Codemia | Master System Design Interviews Through Active Practice

My Solution for Designing a Simple URL Shortening Service: A TinyURL Approach

by whisper3162

Requirements

Functional Requirements:

Shorten Url, given a long url, the short_url must be compact and unqiue.
For a given short_url, it should redirect to a long_url (original url). The latency should be as los as possible.
Link expiration based on TTL, so links auto expire after a duration.

Non-Functional Requirements:

Low latency: P95 should be below 10 secs. Redirects must be below 10ms, since any delay in latency is perceived as a broken or suspicious link. URL Creation can take some time. (50ms).
High Availability: The system should be highly available: 5 9's = 99.999% available. The redirect path should be highly available. URL Creation can sustain brief outages, but redirects cannot have.
High Scalability: the system should be able to store billions of stored urls, with thousands of redirects per second.
Durability: Once the mapping is created in DB, it should not be lost.
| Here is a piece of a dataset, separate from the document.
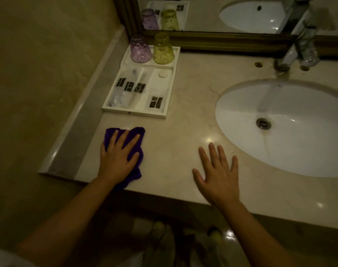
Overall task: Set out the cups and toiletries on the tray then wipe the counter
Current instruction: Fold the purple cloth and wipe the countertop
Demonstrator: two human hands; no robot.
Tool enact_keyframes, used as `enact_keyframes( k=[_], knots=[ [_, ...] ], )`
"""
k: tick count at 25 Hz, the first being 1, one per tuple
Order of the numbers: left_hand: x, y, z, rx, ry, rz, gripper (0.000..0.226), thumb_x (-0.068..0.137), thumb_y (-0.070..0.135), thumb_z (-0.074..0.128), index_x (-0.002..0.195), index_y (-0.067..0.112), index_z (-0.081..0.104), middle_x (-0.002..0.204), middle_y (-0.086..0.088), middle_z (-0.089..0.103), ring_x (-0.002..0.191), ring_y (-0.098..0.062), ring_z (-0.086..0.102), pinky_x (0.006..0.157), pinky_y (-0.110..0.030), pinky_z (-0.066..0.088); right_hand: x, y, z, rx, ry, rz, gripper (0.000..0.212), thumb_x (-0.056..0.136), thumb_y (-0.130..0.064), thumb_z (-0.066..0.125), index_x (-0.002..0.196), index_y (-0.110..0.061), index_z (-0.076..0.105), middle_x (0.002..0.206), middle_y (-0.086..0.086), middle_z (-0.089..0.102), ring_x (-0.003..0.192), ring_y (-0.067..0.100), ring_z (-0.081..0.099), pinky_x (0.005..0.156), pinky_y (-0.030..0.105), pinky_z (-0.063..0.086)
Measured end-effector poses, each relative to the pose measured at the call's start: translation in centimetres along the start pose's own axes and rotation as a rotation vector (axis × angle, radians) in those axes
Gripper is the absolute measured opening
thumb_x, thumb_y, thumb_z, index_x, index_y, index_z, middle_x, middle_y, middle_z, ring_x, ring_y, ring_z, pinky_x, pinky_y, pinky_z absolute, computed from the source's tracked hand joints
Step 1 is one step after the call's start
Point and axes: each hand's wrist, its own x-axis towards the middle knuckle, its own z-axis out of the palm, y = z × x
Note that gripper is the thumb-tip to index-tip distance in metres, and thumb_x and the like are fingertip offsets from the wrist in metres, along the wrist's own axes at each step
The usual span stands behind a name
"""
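I press my left hand (119,157) flat, fingers spread, on a purple cloth (132,151) lying on the marble counter (174,132), just in front of the white tray (135,110). My right hand (218,174) lies open and empty, palm down and fingers splayed, on bare counter to the right of the tray and nearer the front edge, close to the rim of the white sink (283,128).

The tray sits against the counter's left back corner, below the framed mirror (222,14). In the tray's rear compartment a purple cup (140,48) and a yellow-green cup (163,49) stand upside down, side by side. The tray's front compartments hold white toiletry packets with dark labels (132,86) and a small round soap (163,74). To the right of the tray, a chrome tap (297,49) stands behind the sink.
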Motion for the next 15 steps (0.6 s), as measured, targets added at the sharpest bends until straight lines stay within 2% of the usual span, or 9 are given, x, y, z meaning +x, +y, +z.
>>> enact_keyframes(
  k=[6,15],
  knots=[
    [0.8,-4.7,-1.1,0.000,-0.025,0.011,0.062,0.083,0.051,0.025,0.143,0.035,0.022,0.155,-0.006,0.022,0.144,-0.029,0.007,0.110,-0.061,0.013,-0.2,0.0,-0.2,-0.004,0.005,0.009,0.067,0.085,-0.065,0.008,0.145,-0.038,-0.003,0.159,-0.002,-0.002,0.144,0.018,-0.010,0.112,0.051,-0.011],
    [1.0,-4.9,-1.7,0.079,-0.075,0.045,0.059,0.090,0.043,0.036,0.145,0.036,0.015,0.157,-0.006,0.014,0.144,-0.029,0.000,0.111,-0.060,0.007,0.0,-0.1,-0.3,-0.013,-0.015,-0.003,0.068,0.084,-0.066,0.006,0.145,-0.037,-0.006,0.158,-0.001,-0.006,0.144,0.018,-0.014,0.113,0.054,-0.007]
  ],
)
These short urls are embedded in to docs, so any mapping lost leads to errors without recovery.
Trade Off between consistency and availability: (CAP Theorem): Availability over Consistency.

COST ESTIMATION:

Assume: 200 WPS => 200 * 86400 / day

read : write = 100:1

therefore number of redirects : 20000/sec

Storage:

short_code : 7chars => 7bytes

long_url: about 100bytes

user_id: 20bytes

created timestamp: 8bytes

estimated timestamp: 8bytes

total 1 record = 7 + 100 + 20 + 8 + 8.= 143 bytes

== 256 bytes (when metadata, indexes are involved)
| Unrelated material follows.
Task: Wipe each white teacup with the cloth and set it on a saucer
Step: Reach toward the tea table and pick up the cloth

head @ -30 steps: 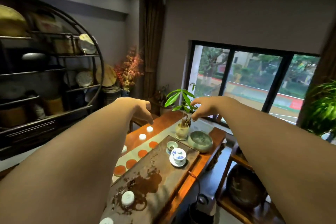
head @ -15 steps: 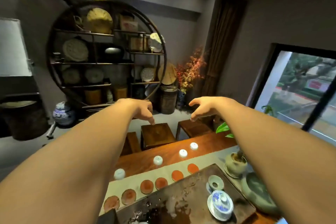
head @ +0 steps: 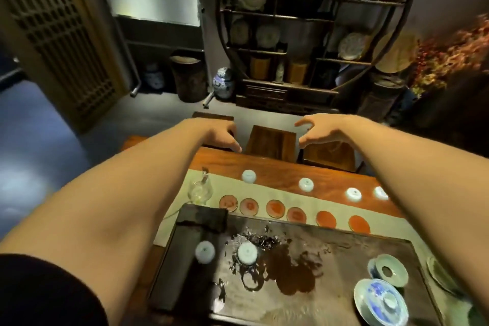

therefore daily storage => 256 * 200 * 86400/day = approx 4.4 GB/day

Bandwidth:

Write : 50KB/sec => negligible

Read (Redirect) 5MB/s (due to large payload of long_url)

Caching:

Storing last 30 days of fetched mappings => 80 to 90% cache hits

API Design

POST /api/v1/url

req payload:

long_url: string

expires_at: timestamp

auth : Api key in header

Response: 201 Created

short_code: string,

long_url string (for validation)

createdAt: timestamp

expiresAt: timestamp

authentication: using API key in sent in headers

rate limit: 100 req/s per user for free tier, piad subscriptions can have higher.

return 429 with a Retry-after header if too many requests.

Validation: The server should validate that the long_url is a well formed url with a supported scheme (HTTPS, HTTP) reject javascript:. ftp: data: to prevent abuse.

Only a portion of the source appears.